Según datos de la consultora, el barrio de Salamanca cuenta con 37 establecimientos hoteleros que suman un total de 3.965 habitaciones que representan aproximadamente un 9% de la oferta hotelera total (medida en alojamientos y habitaciones) de la ciudad. Siguiendo la pauta del resto de usos, concentra una parte importante de los hoteles de lujo de Madrid. Así, el 23% de las habitaciones del distrito pertenecen a la máxima categoría (5* y 5*GL), mientras que este porcentaje disminuye al 14% en el conjunto de la ciudad

“La elevada demanda turística en la zona, combinada con la limitación de la oferta hotelera, ha derivado en un interés pujante de la comunidad inversora en los hoteles”, según Relinque. En este sentido, la compra del hotel Villa Magna se ha convertido en una de las operaciones más relevantes del segmento hotelero al marcar récord en términos de precio por habitación registrada en Madrid.

La operación se cerró en noviembre de 2018. El “holding’ turco Dogus lo vendió al grupo de inversión mexicano BK Partners —a través de su filial hotelera RLH Propertiespor 210 millones de euros: 1,4 millones de euros por habitación. Tras su reforma y la entrada de Rosenwood como nuevo operador, competirá directamente con el Four Seasons de la plaza Canalejas y el Mandarin Oriental Ritz Madrid. Su apertura está prevista para finales de 2021.
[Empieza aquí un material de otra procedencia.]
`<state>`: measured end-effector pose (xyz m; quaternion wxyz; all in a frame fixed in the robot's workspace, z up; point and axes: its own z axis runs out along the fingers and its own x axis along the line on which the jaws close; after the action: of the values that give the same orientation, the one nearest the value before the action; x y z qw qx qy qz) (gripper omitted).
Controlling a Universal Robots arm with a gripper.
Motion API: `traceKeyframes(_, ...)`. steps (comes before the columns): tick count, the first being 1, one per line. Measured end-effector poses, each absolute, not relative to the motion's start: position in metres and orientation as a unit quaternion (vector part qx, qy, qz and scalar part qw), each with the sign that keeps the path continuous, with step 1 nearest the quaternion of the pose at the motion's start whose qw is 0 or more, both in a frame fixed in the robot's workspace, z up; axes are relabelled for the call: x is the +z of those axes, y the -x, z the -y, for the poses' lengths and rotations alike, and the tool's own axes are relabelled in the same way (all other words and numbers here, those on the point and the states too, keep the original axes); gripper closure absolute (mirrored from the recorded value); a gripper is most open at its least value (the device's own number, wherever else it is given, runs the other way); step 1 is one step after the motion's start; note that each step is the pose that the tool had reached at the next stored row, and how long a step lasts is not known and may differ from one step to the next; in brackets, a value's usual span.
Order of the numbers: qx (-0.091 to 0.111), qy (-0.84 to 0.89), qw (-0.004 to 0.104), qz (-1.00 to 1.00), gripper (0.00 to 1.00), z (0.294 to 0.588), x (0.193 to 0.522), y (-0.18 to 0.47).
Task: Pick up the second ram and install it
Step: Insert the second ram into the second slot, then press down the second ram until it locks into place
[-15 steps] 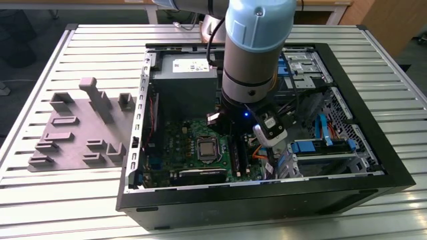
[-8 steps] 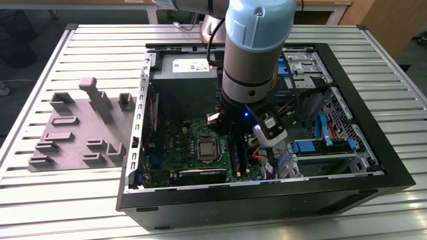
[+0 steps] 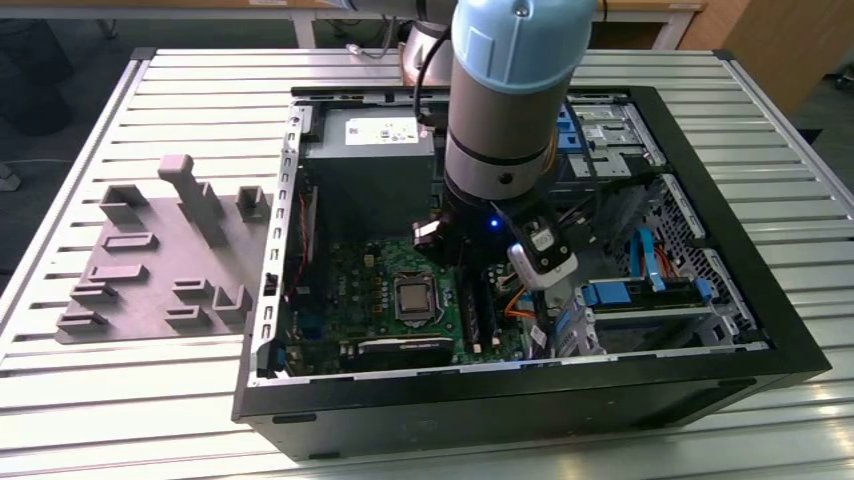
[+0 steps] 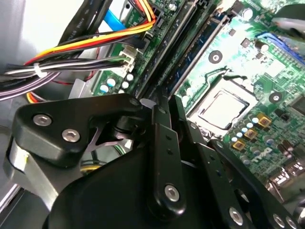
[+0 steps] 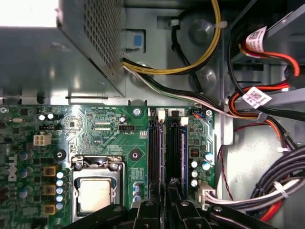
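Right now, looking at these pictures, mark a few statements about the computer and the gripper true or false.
1. The computer case lies open with the motherboard exposed. True.
2. The gripper is down inside the case, at the long memory slots. True.
3. A cooler fan covers the processor. False: the processor's bare metal lid shows in its socket in both wrist views.
4. The gray tray lies on the table at the exterior view's right of the case. False: it lies at the exterior view's left of the case.
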<state>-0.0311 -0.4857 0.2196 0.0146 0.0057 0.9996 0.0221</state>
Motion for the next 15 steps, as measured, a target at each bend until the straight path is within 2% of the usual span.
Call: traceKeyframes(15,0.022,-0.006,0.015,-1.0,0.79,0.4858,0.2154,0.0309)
Desde CBRE esperan que a lo largo de 2021 el barrio de Salamanca mantenga su relevancia dentro del mercado de inversión hotelera, con operaciones potenciales como la venta del establecimiento de 5 estrellas Bless Madrid, antiguo Gran Hotel Velázquez.

Y, como no podía ser de otra manera, este distrito despierta un enorme interés por sus activos comerciales, si bien ha sufrido con dureza los efectos de la pandemia. Un análisis realizado por CBRE revela que dispone de casi 370.000 metros cuadrados distribuidos en 523 locales que se concentran en las calles principales: Serrano —la calle comercial por excelencia del distrito-, Ortega y Gasset, Goya, Claudio Coello y Ayala.

“Tras marcar un récord histórico en 2019 con la venta del local de Serrano 64 a Prada por encima de los 100.000 euros el metro cuadrado, Serrano ha sufrido el revés de la pandemia. El periodo de confinamiento ha obligado al cierre de locales pequeños, lo que ha permitido la entrada de nuevos operadores a final de año”, apunta Paloma Relinque. En concreto, según datos de la consultora, el número de locales disponibles ha aumentado de 12 a 19, “ya que locales de pequeño tamaño no han podido mantener el nivel de renta tras la crisis sanitaria”.

No obstante, a finales de 2020 se reactivó la actividad de alquiler. “Las principales operaciones cerradas en las calles ‘prime’ han sido Velázquez 34 a Druni y varios locales en la calle Serrano con la entrada de Larrumba, Jott, Opatra London y Moncler, siendo estas dos últimas sus primeras tiendas en Madrid. Asimismo, destaca el movimiento de IKEA, que tras probar con su ‘pop up’ urbana de la calle Serrano se mueve a Goya. Además, otra llegada destacada es el restaurante Bel, Mondo del grupo Big Mamma que, pese al coronavirus, ha adquirido rápidamente gran popularidad y tras aparecer en todas las listas de los locales más ‘in’ de Madrid tiene larga lista de espera”, concluye Relinque.